Я быстро поднимаю книгу и отдаю ей. Она улыбается.
— Большое спасибо, Оливер. Ох уж этот электрический свет! На самом деле я отлично вижу. Но при электрическом свете… — Ее улыбка гаснет, и она сидит в течение нескольких секунд молча. Затем резко выпрямляется и быстро произносит: — Ганси пережил много страшного. Он родился во Франкфурте. Отец бросил мать на произвол судьбы и исчез, когда Гансику было три года. Мать и сейчас еще хорошо выглядит. Она стала сначала танцовщицей, затем проституткой. Потом подхватила какую-то тяжелую болезнь и не могла больше работать. — Фрейлейн Гильденбранд рассказывает об этом по-деловому спокойно. — Она попала в беду. Я ее хорошо знаю. Она совершенно асоциальна и немного слабоумна. Когда ей было особенно плохо, она придумала связывать Гансу руки и ноги и оставлять его так лежать по три часа до и после обеда, иногда и дольше.
— Но зачем!?
— Чтобы сделать из Ганси калеку, конечно. И это ей удалось. Его позвоночник уже никогда не выпрямится. Голову он тоже не сможет держать прямо.
— О Господи! — Только и мог сказать я. — Мне плохо, я ничего не понимаю.
— Но это так просто, Оливер! Мать хотела сделать из сына попрошайку. И ей это удалось. Она одевала его в жуткую рванину. Он стоял возле самых шикарных ресторанов и ночных клубов и приносил в те времена много денег. Такой искалеченный ребенок трогает сердце каждого, не так ли?

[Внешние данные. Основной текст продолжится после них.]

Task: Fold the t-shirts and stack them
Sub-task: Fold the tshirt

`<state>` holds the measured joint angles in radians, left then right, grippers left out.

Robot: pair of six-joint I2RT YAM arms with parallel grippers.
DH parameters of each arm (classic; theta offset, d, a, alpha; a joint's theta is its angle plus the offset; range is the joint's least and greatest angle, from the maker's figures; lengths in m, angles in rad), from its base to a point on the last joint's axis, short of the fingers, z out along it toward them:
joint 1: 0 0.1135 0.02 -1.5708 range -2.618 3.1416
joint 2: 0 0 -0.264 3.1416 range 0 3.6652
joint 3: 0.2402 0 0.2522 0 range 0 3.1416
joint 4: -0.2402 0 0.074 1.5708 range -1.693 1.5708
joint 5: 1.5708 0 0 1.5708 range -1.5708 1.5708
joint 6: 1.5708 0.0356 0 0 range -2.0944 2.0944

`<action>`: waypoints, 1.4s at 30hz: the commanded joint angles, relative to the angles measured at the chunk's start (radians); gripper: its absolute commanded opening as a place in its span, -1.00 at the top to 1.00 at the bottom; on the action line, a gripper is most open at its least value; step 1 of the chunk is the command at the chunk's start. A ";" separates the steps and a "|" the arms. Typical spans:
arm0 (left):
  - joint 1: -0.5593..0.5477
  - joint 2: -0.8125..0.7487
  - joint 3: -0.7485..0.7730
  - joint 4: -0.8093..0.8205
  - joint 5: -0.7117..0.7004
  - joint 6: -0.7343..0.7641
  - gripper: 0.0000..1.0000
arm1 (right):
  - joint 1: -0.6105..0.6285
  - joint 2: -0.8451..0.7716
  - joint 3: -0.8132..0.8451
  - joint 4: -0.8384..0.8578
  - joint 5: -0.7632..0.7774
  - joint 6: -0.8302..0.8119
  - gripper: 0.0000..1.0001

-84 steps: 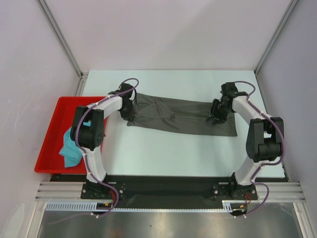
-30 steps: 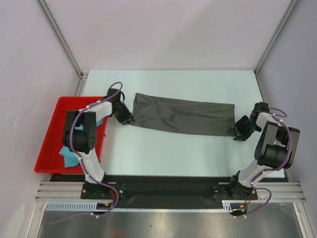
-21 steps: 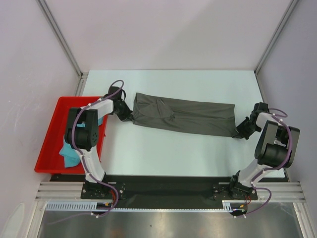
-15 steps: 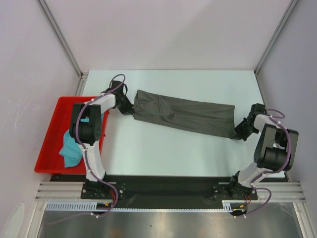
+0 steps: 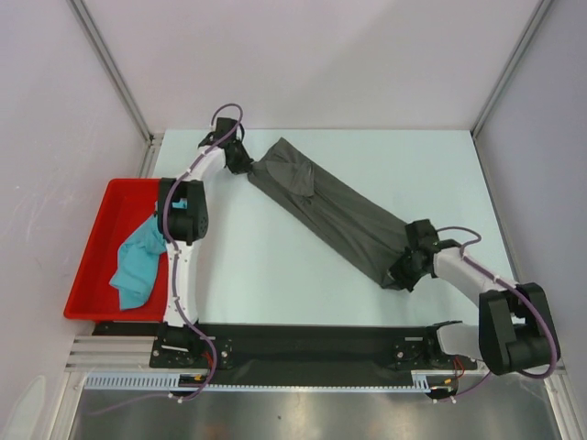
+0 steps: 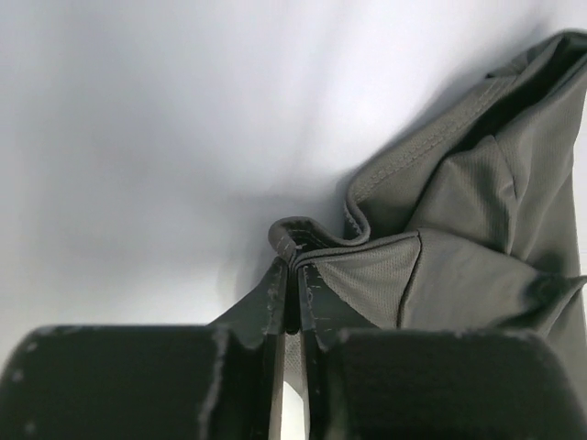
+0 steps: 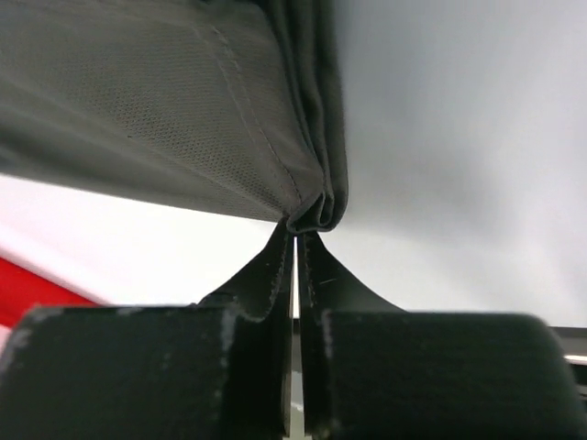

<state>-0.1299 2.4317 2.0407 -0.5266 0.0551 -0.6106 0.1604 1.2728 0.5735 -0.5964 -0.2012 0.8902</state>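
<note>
The dark grey t-shirt (image 5: 330, 209) lies folded into a long strip, running diagonally from the far left to the near right of the table. My left gripper (image 5: 246, 163) is shut on its far-left end; in the left wrist view its tips (image 6: 295, 268) pinch a folded hem of grey cloth (image 6: 459, 229). My right gripper (image 5: 404, 273) is shut on the near-right end; in the right wrist view its tips (image 7: 296, 235) pinch the bunched edge of the grey cloth (image 7: 165, 101). The teal t-shirt (image 5: 138, 261) lies crumpled in the red tray.
The red tray (image 5: 101, 229) sits at the table's left edge, beside the left arm. The white table (image 5: 275, 275) is walled by pale panels at the back and sides. A black rail runs along the near edge by the arm bases.
Both arms have swung the grey strip from lying across the table to a diagonal: the left end moved to the far left corner, the right end toward the near edge.
</note>
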 commanded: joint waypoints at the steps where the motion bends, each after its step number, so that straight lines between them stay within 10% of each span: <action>1: 0.006 0.050 0.116 0.008 -0.025 0.072 0.76 | 0.144 -0.041 -0.050 0.035 -0.030 0.205 0.92; 10: -0.014 -0.146 -0.089 0.013 -0.058 0.094 -0.31 | 0.343 -0.104 0.112 -0.136 0.005 0.099 -0.23; 15: -0.079 -0.380 -0.250 -0.045 -0.153 0.138 -0.52 | 0.305 -0.193 0.209 -0.255 0.132 -0.054 -0.97; 21: -0.164 -0.609 -0.445 -0.108 -0.175 0.111 -0.67 | 0.032 -0.181 0.250 -0.220 0.132 -0.210 -0.90; 31: -0.584 -0.898 -0.974 0.196 0.106 -0.247 -0.10 | -0.261 0.097 0.345 -0.005 0.126 -0.368 -0.13; 37: -0.760 -0.798 -0.962 0.277 0.115 -0.342 -0.16 | -0.297 0.232 0.457 0.023 0.155 -0.503 -0.34; 42: -0.658 -0.845 -1.004 0.289 0.107 -0.312 -0.31 | -0.315 0.309 0.517 0.061 0.105 -0.655 -0.37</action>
<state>-0.8730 1.6428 1.0340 -0.3012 0.1665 -0.9066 -0.1455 1.5436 1.0298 -0.5884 -0.0750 0.3748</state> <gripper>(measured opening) 0.640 0.693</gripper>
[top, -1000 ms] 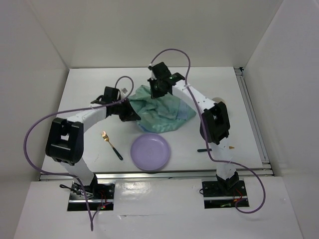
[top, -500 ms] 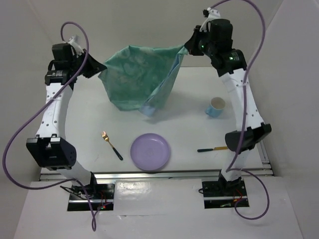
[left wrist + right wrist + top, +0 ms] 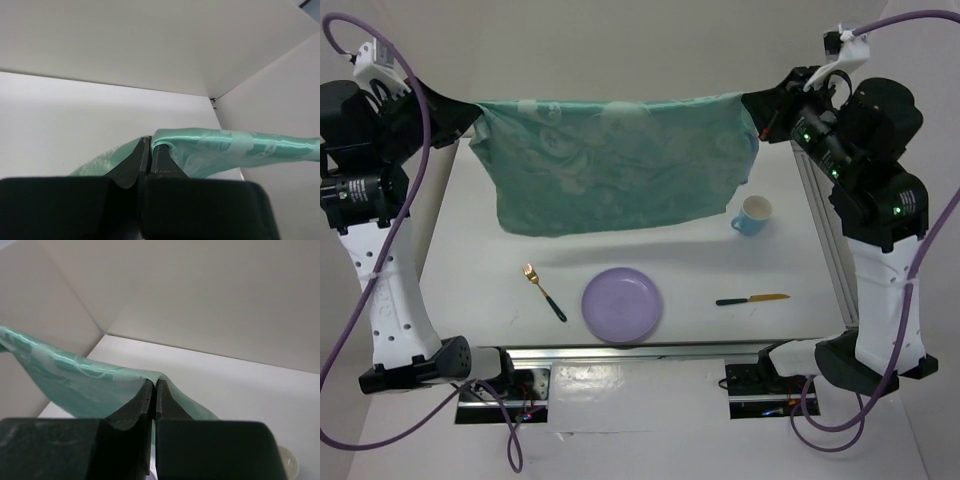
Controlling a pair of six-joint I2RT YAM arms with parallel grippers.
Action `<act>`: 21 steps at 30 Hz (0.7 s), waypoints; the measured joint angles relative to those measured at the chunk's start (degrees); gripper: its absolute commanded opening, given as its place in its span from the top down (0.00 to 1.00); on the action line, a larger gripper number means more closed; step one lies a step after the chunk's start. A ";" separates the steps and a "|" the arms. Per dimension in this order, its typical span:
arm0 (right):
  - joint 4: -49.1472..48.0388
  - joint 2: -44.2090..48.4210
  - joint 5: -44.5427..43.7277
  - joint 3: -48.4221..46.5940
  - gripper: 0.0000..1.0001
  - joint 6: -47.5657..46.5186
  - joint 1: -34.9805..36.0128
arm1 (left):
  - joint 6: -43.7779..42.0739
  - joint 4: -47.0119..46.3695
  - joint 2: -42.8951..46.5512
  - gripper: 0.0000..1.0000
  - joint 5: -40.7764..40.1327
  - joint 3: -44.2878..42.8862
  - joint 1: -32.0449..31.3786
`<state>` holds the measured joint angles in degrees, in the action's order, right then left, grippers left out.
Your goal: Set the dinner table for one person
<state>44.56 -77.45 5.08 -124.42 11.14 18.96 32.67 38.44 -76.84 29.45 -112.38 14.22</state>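
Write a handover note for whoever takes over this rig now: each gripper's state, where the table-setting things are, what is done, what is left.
Left gripper: shut on one top corner of the green cloth.
Right gripper: shut on the other top corner.
The cloth hangs spread between them over the far half of the dinner table.
On the bare table: purple plate near centre, fork to its left, knife to its right, blue cup beyond the knife.
Done: cloth lifted and stretched.
Left, probably: lay the cloth flat, then arrange the plate, cutlery and cup.
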 measured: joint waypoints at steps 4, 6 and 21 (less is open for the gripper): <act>1.70 2.71 -3.06 1.20 1.00 -2.12 0.00 | -3.67 3.23 0.26 1.00 5.31 -4.22 1.99; 2.08 2.93 -4.57 3.21 1.00 -3.26 0.00 | -5.88 4.90 -0.87 1.00 8.81 -4.92 2.82; 2.60 -12.13 -3.67 5.25 1.00 -4.96 -2.51 | -11.80 12.50 -10.29 1.00 14.78 0.63 3.76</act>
<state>47.16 -89.58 1.41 -119.17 6.17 16.45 20.86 50.94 -87.13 44.23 -111.74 17.98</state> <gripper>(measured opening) 0.031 0.047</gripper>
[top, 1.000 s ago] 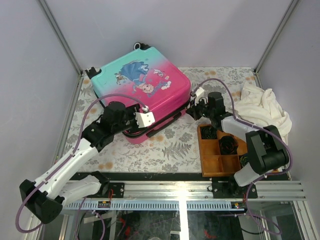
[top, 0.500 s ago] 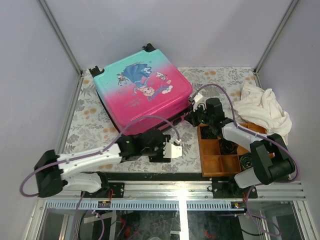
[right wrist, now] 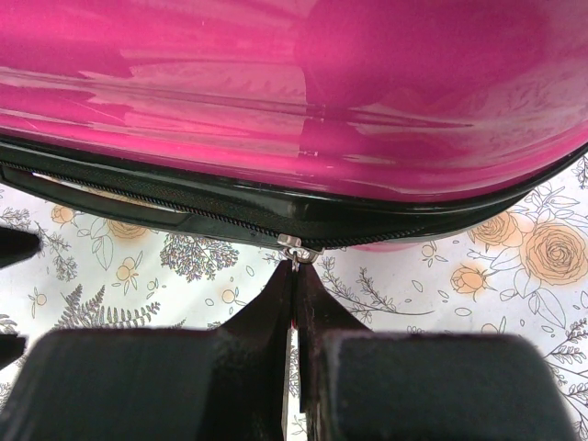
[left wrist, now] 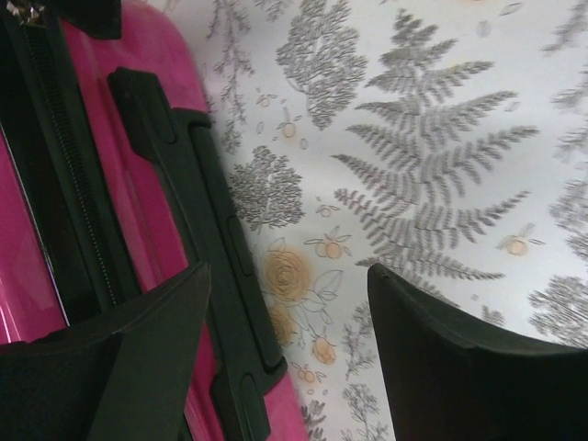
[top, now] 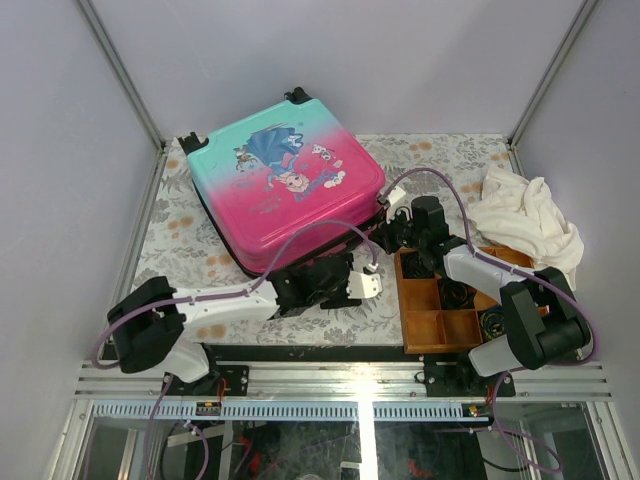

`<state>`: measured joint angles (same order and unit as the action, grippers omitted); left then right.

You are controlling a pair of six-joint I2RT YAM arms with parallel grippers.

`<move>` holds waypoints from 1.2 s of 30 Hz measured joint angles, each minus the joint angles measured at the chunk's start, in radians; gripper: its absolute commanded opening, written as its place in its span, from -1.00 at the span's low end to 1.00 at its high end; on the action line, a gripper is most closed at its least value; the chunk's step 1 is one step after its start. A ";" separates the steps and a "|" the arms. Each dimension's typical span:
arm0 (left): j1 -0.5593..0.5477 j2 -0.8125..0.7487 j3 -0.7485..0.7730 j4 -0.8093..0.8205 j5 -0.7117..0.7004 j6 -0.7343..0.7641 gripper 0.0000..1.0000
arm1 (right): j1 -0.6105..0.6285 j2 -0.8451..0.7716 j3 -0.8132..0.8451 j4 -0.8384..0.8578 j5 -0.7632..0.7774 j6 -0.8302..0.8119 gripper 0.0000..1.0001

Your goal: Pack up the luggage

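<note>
The luggage (top: 280,180), a pink-to-teal hard shell with a cartoon print, lies closed and flat at the back middle of the table. My right gripper (top: 384,228) is at its right front corner. In the right wrist view the right gripper (right wrist: 296,272) is shut on the silver zipper pull (right wrist: 296,250) under the pink shell (right wrist: 294,92). My left arm reaches low along the front edge. The left gripper (top: 362,283) is open, and in its wrist view the left gripper (left wrist: 289,308) straddles the black side handle (left wrist: 216,239) and bare tablecloth, holding nothing.
A brown wooden compartment tray (top: 425,325) with dark items stands at the front right, under my right arm. A crumpled white cloth (top: 525,215) lies at the back right. The table has a floral cloth (top: 180,240) and sits between grey walls.
My left arm has swung off the lid, down and to the right along the luggage's front edge, its jaws widening. The luggage has shifted back. The right gripper stays shut on the zipper pull.
</note>
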<state>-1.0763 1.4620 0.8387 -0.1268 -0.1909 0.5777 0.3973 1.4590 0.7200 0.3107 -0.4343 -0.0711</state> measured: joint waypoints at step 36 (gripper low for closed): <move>0.160 -0.251 -0.256 -0.058 0.168 0.308 -1.00 | -0.085 -0.110 0.002 -0.246 -0.133 -0.205 -0.99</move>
<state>-0.9161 1.2106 0.5823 -0.1844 -0.0227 0.8856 0.3126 1.3487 0.7219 0.0647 -0.5674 -0.2764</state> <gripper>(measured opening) 0.192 0.022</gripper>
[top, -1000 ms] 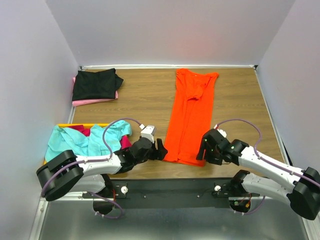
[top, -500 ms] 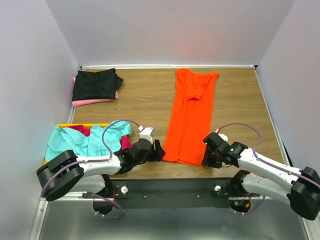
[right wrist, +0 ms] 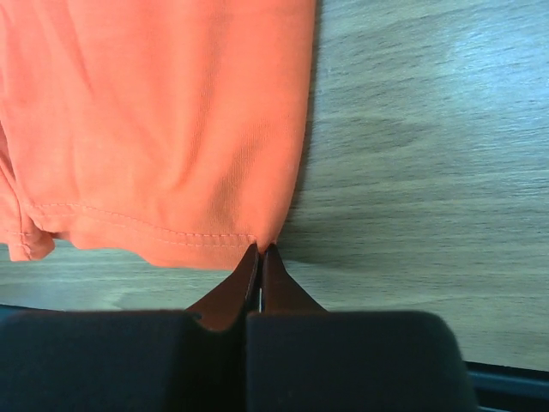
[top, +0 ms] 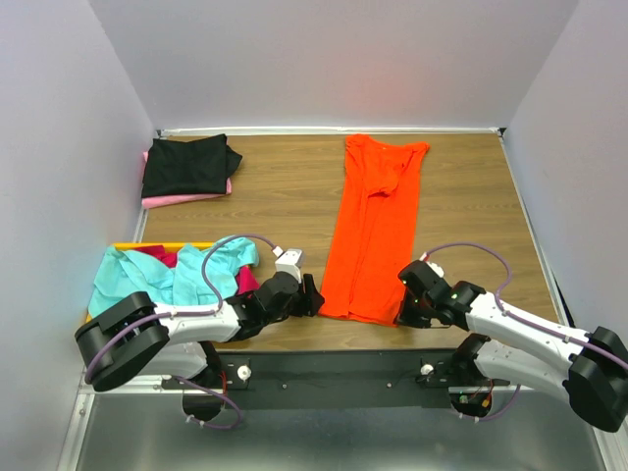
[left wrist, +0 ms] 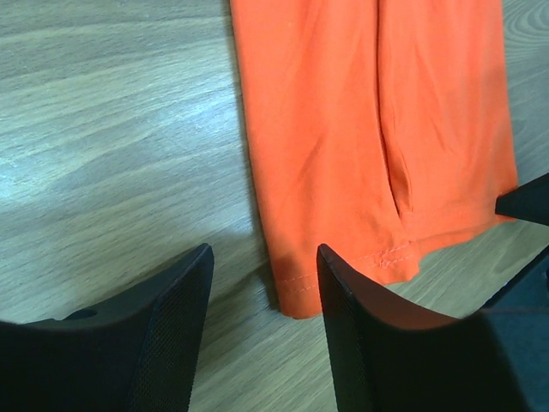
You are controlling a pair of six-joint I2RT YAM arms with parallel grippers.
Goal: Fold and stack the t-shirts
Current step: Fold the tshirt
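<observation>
While the orange t-shirt (top: 373, 235) lies folded lengthwise into a long strip, running from the far edge of the bench (top: 275, 196) to its near edge right of centre, we find both arms at its near hem. The left pincer (left wrist: 264, 330) stands open, its fingers either side of the hem's left corner and gripping nothing. The right pincer (right wrist: 260, 253) is closed tight at the hem's right corner; whether it has nipped any cloth we cannot tell.

We judge the job less than half done. At the far left corner the black t-shirt (top: 188, 164) lies folded on the pink t-shirt (top: 167, 201), a stack of two. The orange one has yet to get its cross folds and a place on that stack. The teal t-shirt (top: 167, 275) and the magenta t-shirt (top: 247, 281) lie crumpled in the yellow tray (top: 147, 245) at the near left edge, both unfolded.
</observation>
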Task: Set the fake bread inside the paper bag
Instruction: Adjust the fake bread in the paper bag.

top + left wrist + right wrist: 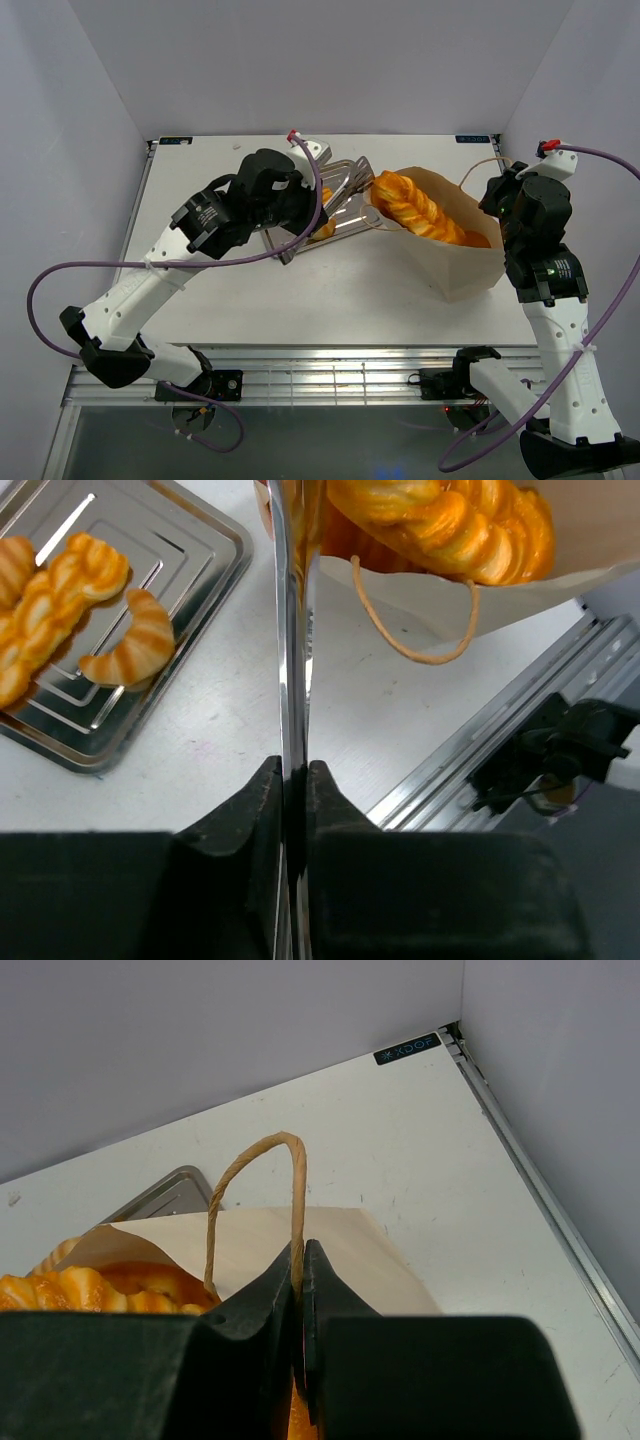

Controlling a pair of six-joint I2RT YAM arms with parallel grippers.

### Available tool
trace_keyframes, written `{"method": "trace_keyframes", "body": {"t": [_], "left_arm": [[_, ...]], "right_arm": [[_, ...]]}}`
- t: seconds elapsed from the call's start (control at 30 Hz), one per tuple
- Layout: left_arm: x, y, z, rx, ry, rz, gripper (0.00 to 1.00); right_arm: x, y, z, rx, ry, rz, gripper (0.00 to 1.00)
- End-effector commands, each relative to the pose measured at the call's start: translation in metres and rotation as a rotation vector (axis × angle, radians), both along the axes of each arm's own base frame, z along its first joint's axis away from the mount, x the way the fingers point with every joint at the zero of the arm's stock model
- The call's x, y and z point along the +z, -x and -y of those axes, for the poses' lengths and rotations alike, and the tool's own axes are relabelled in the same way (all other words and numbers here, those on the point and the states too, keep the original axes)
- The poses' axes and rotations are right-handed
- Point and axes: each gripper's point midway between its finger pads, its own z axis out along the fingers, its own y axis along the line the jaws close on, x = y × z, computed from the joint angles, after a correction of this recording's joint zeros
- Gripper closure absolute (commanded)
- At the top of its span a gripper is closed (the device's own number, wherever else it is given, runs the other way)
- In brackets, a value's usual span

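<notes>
fake bread (pixel 415 208) in paper bag (pixel 468 275), at tongs (pixel 290 630) tip

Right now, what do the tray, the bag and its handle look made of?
The tray: polished metal, with mirror glints on stepped ridges. The paper bag: matte cream paper with folded edges. Its handle: tan twisted cord, probably paper, though the fibre is unclear.

paper bag (pixel 462 262): one counted
metal tray (pixel 190 540): one counted
tongs (pixel 288 630): one pair counted
pastries on tray: two made out, twisted loaf (pixel 70 590) and croissant (pixel 135 645)
braided baguette (pixel 415 205) in bag: one counted; others there cannot be counted
</notes>
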Motion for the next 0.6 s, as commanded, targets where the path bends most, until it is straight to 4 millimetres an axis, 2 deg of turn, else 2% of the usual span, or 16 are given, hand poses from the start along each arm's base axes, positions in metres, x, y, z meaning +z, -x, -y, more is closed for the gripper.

— Что же, и соседи по дому ничего не заметили?
— К сожалению, слишком поздно. Попрошайничать она выпускала его ближе к вечеру и тайно, а искалеченный позвоночник может быть и следствием естественного заболевания. Ганси же молчал. Мать пригрозила, что убьет его, если он проронит хотя бы слово. Только когда ему исполнилось пять лет, вмешалось управление по делам молодежи. Кто-то заявил.
— И?
— Ее судили, так как Ганси все рассказал представителю этого управления, несмотря на весь свой страх. В зале суда он, правда, отказался от собственных слов. Таким образом, доказательств против матери не было. Ей назначили штраф за то, что она посылала сына попрошайничать.
— И это все?
— Ганси отдали в приют. Собственно, он побывал во многих приютах. Мать устроилась служанкой к некоему господину Фареншильду. Она была уже здорова. И, как я сказала, красива. Три года назад они поженились. Теперь мать Ганси хочет его вернуть. Но все не так просто… — Голос старушки становится тише. Она наклоняется и шепчет, будто не хочет, чтобы кто-нибудь, кроме меня, ее услышал: — Вы ведь не расскажете об этом шефу?